Para o sociólogo e pesquisador Lucas Caetano, a taxa de homicídios no país, que superou a marca de 60 mil mortes por ano, de acordo com dados do Atlas da Violência, ilustra o genocídio cometido contra a população preta, parda e indígena.

“Nós vivemos num contexto parecido com uma guerra civil, que vitima, predominantemente, pretos e pardos. Além disso, temos uma população carcerária que é formada, em sua maioria, por pretos e pardos”, destaca.

 

Em Venda Nova, o cenário não se mostra diferente para os jovens. Enquanto a taxa para brancos e amarelos está fixada em 113,7 mortes a cada 100 mil habitantes, os dados para pretos, pardos e indígenas alcança 191,8 para a mesma comparação, conforme os dados do IVJ-BH.

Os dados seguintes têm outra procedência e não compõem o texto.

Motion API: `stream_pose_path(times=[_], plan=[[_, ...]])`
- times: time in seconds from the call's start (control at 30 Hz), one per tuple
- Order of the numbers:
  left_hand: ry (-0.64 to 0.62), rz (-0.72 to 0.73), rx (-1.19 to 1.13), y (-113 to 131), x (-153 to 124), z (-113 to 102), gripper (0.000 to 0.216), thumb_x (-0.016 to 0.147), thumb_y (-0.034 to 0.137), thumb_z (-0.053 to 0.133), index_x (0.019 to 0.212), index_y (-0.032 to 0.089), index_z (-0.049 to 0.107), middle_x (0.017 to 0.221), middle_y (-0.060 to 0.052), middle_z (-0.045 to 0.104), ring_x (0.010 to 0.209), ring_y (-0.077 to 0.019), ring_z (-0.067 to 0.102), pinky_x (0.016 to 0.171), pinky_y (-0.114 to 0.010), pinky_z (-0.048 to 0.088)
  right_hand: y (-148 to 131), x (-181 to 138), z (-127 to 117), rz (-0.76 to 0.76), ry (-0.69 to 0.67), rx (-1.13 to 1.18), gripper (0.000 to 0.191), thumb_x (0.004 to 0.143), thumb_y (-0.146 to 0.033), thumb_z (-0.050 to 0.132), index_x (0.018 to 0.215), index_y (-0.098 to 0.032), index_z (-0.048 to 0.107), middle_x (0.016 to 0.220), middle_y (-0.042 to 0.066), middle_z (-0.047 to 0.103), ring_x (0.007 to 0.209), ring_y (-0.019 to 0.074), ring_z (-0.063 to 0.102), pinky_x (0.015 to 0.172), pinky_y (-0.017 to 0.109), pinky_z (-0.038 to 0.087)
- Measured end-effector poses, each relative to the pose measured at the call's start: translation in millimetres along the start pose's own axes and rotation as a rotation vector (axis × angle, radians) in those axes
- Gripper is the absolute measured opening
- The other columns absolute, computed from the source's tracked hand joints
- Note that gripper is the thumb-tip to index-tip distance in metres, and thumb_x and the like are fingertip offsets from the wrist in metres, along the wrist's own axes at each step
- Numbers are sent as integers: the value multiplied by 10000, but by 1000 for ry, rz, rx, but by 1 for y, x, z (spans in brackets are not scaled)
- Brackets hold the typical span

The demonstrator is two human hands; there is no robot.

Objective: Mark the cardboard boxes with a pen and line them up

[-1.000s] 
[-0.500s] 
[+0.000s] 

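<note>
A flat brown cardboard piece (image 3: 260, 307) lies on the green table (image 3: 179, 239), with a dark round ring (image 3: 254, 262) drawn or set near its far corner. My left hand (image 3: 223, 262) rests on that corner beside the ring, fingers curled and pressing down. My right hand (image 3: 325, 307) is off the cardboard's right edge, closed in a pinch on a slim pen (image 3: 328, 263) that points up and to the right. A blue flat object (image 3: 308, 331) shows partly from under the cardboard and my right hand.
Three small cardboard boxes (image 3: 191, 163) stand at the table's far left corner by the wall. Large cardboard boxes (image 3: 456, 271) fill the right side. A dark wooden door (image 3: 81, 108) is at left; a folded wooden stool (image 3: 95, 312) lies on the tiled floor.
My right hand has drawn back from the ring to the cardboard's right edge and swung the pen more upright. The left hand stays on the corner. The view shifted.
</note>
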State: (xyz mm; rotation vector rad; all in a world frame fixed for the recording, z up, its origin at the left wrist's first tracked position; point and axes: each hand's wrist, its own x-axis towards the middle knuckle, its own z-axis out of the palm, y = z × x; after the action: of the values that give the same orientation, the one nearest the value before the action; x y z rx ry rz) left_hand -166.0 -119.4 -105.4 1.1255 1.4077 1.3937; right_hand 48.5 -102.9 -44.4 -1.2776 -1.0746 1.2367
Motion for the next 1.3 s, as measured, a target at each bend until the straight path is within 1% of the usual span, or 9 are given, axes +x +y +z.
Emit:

Em busca de fornecer oportunidades para essa minoria, a Secretaria Municipal de Assistência Social, Segurança Alimentar e Cidadania (Smasac) desenvolve o projeto Inova Jovem, inspirado num modelo do governo federal. A diretora de políticas para à juventude da pasta, Paola Abreu, explica o funcionamento do programa.

“Ele atendeu jovens de regiões periféricas de Belo Horizonte, entre 18 e 29 anos. Eles passaram por uma formação com profissionais da área do empreendedorismo. Os meninos aprenderam a como pensar estratégias empreendedoras a partir do seu território, que vão trazer benefícios à sua própria comunidade”, afirma.

 

Ainda assim, para ela, há um “déficit de ações que atendam o jovens e oportunizem o trabalho”, exemplo do Inova Jovem. A iniciativa teve inscrição online e aconteceu no Centro de Referência da Juventude de BH (CRJ-BH).

O Centro de Referência da Juventude de BH (CRJ-BH), principal ponto de políticas públicas desenvolvidas pela prefeitura para jovens. Foto: Rodrigo Clemente/PBH.

A estrutura recebe R$ 700 mil do poder público para se manter de portas abertas e está localizada na Rua Guaicurus, 50, no Hipercentro de BH. Entretanto, a quantia disponibilizada não arca com cursos e oficinas, que dependem do Poder Legislativo.

“O que nós temos para projetos são emendas parlamentares dos vereadores que foram destinadas. A gente já tem, para este ano, ações para equipar o estúdio de música, uma cozinha do CRJ e a instalação da rede wi-fi, que são demandas da juventude lá”, ressalta a diretora Paola Abreu.